ABAの視点取得に向けて





行動の見た目ではなく、その働き(機能)と言う視点から世界を見る



 「これはすごい!」と言うABAセラピストってどんなセラピーだと思いますか?最近はABAに関連したテキストや啓発本なども出回るようになりましたから、ABAの基本を目にした方も多いと思います。例えば「ハッキリと指示を出して(A)、子どもができたら(B)、しっかりと褒める(C)」と言う3つの要素は、よく聞くようになりました。スモール・ステップも良く聞きます。こういった基本は大切ですよね。これらを取り入れることができれば、ABAの最初の一歩が踏めたと言えるでしょう。ではその先は・・・ここからは発想の転換が必要になります。実は「すごい」、「できる」ABAセラピストとは、ABAの「メガネ」で物事を見られる人を言うのです。

 実は、私のセラピーを見学したお母様から「あれぐらいなら私にもできるから」と面と向かって言われたことがあります。ある意味その通りです。私がセラピーをしても、何か奇抜なことをやっているわけではありませんし、真似しようとすれば直ぐに出来ることしかやりません。逆にそうでなければ、「親トレーニング」と称して保護者の方にやってもらうこともできません。ABA的に良いセラピーは、学校の先生がやっても、言語療法士がやっても、親がやっても出来ることなのです。

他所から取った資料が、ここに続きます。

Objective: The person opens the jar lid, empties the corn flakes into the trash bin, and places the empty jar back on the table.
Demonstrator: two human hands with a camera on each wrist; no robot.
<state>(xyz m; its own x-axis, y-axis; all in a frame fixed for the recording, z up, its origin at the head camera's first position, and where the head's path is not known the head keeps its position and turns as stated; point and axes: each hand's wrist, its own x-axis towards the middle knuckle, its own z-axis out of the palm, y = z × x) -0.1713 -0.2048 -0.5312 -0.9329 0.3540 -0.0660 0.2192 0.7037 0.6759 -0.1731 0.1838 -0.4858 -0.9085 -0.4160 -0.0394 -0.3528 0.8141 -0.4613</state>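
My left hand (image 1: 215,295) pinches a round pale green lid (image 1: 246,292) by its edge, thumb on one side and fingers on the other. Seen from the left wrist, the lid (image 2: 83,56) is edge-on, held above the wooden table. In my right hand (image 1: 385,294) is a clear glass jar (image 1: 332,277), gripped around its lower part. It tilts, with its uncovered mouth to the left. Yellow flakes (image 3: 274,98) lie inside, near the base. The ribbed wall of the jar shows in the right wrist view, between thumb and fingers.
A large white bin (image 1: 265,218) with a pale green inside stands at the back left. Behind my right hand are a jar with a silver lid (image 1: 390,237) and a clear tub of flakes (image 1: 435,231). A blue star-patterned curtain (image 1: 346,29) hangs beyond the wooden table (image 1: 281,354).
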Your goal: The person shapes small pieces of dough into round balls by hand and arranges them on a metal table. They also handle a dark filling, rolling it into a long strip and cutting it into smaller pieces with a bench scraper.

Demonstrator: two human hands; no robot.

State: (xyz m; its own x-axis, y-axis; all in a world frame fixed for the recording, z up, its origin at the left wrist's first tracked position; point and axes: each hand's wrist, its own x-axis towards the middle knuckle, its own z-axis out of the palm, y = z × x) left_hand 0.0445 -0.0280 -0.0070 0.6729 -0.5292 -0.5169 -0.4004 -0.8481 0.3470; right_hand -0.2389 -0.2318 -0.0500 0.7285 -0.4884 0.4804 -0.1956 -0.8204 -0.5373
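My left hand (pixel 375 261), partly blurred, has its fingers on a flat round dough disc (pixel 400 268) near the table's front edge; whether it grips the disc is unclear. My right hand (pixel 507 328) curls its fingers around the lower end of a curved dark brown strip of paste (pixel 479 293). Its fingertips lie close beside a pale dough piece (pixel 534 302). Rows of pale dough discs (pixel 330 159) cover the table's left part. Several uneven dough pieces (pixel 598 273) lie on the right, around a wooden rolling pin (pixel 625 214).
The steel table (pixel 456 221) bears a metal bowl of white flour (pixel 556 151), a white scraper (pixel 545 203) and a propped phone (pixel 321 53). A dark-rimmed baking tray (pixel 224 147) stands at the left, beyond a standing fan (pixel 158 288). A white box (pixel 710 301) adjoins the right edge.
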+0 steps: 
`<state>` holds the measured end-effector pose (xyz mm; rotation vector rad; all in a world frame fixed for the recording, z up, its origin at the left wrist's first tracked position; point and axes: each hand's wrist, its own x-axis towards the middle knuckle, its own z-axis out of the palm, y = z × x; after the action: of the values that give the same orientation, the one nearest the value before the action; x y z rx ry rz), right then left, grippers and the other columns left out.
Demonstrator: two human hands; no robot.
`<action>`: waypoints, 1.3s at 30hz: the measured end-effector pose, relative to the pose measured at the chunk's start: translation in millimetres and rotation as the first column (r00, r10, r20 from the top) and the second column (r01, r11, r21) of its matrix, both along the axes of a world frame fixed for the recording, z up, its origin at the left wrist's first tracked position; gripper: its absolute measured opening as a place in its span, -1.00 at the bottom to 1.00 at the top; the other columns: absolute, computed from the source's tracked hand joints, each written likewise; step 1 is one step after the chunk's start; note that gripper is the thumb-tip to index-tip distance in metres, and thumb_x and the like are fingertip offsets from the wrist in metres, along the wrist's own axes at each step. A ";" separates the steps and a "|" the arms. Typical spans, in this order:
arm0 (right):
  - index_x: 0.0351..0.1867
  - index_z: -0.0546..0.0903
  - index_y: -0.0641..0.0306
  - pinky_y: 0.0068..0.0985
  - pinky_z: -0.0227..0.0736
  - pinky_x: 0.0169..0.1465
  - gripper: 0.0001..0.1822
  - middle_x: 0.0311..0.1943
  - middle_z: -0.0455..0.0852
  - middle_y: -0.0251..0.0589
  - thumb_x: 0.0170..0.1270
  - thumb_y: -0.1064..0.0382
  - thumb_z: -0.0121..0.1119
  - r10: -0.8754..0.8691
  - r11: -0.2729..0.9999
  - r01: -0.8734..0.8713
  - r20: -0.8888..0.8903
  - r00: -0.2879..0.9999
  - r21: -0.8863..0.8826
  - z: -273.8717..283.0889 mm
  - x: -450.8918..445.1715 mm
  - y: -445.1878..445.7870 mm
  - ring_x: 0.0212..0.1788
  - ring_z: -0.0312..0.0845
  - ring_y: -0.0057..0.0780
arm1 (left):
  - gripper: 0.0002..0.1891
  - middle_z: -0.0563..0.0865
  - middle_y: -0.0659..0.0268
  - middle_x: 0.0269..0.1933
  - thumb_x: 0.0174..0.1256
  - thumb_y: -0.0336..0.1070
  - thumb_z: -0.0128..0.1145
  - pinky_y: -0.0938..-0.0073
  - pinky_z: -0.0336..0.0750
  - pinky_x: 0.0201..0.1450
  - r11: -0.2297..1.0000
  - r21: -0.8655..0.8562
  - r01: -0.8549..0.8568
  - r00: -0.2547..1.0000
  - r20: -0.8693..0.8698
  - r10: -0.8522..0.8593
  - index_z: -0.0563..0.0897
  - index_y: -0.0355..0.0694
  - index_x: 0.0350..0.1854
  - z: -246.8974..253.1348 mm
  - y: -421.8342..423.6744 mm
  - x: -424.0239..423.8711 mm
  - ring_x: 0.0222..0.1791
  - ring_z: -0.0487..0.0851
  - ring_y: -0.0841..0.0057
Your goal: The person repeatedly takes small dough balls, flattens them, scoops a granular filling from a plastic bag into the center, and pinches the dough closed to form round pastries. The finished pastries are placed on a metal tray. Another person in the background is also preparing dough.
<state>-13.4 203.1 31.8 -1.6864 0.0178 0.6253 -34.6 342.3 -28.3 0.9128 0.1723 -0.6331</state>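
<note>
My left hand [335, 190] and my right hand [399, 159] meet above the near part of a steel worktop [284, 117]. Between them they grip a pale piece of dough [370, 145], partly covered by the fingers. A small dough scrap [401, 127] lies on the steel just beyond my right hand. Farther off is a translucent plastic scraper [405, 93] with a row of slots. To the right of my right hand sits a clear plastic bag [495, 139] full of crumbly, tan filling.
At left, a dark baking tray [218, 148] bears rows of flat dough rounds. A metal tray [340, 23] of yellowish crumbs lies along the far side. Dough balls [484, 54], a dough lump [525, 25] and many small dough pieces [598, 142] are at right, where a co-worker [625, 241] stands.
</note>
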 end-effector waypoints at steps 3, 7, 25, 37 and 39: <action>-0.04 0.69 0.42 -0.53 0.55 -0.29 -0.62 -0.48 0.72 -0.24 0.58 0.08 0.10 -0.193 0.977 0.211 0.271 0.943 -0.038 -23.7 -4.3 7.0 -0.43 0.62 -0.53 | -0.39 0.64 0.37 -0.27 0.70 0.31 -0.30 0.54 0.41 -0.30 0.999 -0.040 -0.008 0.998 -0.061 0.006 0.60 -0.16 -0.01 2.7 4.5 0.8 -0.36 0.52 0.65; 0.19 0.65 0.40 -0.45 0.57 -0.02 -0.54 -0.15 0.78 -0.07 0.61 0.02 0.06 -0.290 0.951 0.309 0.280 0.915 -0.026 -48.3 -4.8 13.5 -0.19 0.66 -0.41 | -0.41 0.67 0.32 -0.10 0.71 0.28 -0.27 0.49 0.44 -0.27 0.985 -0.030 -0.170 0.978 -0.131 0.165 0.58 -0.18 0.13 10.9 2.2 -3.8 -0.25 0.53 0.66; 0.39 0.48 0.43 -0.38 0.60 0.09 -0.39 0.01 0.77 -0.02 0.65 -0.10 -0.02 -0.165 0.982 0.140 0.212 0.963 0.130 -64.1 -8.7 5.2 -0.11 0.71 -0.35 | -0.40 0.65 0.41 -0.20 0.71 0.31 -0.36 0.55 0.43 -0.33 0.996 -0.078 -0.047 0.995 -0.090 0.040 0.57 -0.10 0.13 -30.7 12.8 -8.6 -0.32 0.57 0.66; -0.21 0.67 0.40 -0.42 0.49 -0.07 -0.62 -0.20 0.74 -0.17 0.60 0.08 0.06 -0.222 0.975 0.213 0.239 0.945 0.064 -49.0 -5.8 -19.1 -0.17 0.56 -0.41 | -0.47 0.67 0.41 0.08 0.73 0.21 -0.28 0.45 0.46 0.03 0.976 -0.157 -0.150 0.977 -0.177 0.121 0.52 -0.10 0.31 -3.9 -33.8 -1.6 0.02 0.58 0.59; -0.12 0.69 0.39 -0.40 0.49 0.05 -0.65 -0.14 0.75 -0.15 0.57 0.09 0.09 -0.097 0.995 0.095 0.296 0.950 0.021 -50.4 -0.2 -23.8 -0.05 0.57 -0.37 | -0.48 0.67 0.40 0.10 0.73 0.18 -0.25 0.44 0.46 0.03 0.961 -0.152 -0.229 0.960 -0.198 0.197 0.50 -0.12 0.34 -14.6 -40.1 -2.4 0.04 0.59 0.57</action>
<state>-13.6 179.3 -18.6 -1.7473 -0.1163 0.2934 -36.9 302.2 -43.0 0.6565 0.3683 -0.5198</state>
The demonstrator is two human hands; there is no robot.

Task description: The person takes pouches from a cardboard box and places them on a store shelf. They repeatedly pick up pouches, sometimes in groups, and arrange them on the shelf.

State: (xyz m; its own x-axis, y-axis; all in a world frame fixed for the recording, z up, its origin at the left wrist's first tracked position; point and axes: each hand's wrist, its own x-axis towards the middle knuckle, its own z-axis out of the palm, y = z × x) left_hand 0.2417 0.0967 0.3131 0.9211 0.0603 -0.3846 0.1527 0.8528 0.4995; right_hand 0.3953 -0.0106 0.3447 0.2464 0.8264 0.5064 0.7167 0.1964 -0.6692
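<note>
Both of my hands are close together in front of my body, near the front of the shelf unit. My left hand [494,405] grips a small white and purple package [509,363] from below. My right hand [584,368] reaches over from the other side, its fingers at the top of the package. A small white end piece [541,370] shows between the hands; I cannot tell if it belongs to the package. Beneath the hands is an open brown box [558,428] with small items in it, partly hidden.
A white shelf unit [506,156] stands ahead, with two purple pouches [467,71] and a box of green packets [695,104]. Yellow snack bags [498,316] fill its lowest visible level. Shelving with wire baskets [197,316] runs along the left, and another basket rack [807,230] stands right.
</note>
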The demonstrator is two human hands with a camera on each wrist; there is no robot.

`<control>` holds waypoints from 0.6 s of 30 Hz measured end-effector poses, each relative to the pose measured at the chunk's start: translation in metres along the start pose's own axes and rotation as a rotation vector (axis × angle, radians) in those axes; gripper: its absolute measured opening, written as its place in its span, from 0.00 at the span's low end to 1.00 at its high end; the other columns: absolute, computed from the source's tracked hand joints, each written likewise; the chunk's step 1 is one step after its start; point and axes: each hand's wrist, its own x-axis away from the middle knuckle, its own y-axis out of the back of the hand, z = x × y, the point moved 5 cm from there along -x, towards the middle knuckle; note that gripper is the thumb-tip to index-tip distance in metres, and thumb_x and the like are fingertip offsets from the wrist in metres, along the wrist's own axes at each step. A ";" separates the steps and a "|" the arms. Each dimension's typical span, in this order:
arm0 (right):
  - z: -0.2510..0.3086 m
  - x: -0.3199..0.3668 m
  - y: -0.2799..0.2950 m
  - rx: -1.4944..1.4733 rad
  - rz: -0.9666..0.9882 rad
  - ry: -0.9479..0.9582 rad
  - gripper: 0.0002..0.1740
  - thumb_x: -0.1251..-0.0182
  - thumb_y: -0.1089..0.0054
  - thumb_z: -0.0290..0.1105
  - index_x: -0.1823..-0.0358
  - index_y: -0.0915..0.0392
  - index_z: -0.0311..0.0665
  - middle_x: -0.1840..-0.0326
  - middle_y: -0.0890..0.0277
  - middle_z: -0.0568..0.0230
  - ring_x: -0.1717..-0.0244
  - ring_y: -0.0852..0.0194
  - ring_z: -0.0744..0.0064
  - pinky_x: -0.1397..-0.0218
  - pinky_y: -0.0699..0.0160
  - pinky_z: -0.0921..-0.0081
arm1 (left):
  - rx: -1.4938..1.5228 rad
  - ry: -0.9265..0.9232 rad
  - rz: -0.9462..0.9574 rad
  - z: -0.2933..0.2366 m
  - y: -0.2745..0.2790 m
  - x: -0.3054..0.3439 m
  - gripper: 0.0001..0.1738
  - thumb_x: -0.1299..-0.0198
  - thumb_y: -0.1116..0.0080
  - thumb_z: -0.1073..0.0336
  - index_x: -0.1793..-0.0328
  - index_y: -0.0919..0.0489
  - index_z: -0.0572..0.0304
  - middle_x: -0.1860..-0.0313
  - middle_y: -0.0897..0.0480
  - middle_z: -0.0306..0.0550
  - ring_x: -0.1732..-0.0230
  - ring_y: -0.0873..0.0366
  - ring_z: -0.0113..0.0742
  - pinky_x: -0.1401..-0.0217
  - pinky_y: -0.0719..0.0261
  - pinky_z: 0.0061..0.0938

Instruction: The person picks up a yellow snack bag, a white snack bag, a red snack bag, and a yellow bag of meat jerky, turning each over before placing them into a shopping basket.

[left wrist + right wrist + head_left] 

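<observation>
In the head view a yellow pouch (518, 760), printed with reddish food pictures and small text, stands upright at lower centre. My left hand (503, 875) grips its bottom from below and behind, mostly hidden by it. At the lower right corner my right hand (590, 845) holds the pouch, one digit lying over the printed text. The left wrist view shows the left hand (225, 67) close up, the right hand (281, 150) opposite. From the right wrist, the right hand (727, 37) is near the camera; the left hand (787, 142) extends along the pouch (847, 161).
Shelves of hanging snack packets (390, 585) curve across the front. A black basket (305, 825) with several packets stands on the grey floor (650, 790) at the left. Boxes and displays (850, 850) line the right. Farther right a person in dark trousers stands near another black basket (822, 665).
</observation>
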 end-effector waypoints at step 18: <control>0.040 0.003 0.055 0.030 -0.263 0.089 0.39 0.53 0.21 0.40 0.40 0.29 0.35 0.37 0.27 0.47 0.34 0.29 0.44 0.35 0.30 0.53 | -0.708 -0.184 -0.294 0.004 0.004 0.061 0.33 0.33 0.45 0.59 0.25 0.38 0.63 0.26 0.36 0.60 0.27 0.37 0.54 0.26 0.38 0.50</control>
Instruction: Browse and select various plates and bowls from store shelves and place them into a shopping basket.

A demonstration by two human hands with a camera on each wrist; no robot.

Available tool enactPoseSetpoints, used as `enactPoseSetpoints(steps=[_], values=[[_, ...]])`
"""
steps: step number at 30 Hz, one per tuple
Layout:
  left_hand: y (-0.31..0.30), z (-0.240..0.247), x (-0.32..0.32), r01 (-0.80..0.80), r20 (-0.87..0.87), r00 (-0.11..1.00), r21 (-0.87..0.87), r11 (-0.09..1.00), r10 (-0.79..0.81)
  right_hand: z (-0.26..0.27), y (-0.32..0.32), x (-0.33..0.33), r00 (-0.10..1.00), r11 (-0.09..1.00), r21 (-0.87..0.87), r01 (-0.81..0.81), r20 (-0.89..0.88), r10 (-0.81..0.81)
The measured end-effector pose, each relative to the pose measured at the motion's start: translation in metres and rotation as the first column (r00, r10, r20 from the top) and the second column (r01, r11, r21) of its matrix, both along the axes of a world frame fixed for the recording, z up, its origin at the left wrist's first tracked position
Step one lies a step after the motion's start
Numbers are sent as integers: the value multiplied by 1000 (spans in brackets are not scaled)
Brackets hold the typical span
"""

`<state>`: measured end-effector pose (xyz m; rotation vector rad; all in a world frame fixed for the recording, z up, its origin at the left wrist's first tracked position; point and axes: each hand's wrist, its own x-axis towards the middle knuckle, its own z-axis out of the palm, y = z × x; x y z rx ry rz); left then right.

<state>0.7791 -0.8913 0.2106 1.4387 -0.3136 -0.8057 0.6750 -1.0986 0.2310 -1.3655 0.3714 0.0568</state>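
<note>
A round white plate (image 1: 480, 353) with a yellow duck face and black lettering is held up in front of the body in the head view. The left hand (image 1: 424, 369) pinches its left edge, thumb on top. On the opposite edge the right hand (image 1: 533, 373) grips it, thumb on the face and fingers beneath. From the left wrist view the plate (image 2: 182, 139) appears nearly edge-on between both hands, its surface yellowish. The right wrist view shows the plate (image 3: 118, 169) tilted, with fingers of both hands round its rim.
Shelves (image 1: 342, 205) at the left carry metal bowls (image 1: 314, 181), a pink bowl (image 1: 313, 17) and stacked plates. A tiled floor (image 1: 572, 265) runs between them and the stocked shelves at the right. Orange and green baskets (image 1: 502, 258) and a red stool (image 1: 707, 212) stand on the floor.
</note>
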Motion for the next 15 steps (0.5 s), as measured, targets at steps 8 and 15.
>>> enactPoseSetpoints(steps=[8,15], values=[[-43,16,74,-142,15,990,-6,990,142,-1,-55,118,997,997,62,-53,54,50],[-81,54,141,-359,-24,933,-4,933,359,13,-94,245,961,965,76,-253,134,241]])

 ただ、私と新米セラピストでは、見ているところが違うのです。ABAから見たセラピーの良し悪しの判断基準は、セラピストの行動の「見た目」にはなく、1つ1つの行動が「何の目的でどのタイミングで行われたか?」にあるのです。例えば、私がセラピーで行ったことを、そのまま違う生徒で、違う分脈で行ったら、逆効果になってしまうことがあります。私のセラピストとして取った行動が、1秒遅れても、効果が激減されてしまうこともあります。また、同じ効果を生むために、完全に違うやり方で行うことも可能です。セラピストとしての私の行動は、ある方向性の中の1つの歯車として働いて初めて意味があるのです。ABAでは「分脈」という言葉を使いますが、前後に起こることとの関係性に注目することで、1つ1つの行動の意味合い(目的、機能)を明らかにしていくことが、ABAということなのです。「視点取得」をこの講義の目標としたのは、そのためなのです。

 DTT(ディスクリート・トライアル・トレーニング)とか、ロバース方とか、聞いたことありますか?あれを使って最初の型を覚えるのは、テニスの素振りのように、ABAの型を学ぶのに非常に適していて、最初の一歩として有用です。ただしその先は「視点取得」がないと、DTTですら本当の意味でのマスターは不可能です。このウェブサイトでは型ではなく、流れや文脈の中で行動の目的(機能)を見ると言う視点取得があって、その先にある「状況を分析して問題を解決する」事ができることをABAと呼びたいと思います。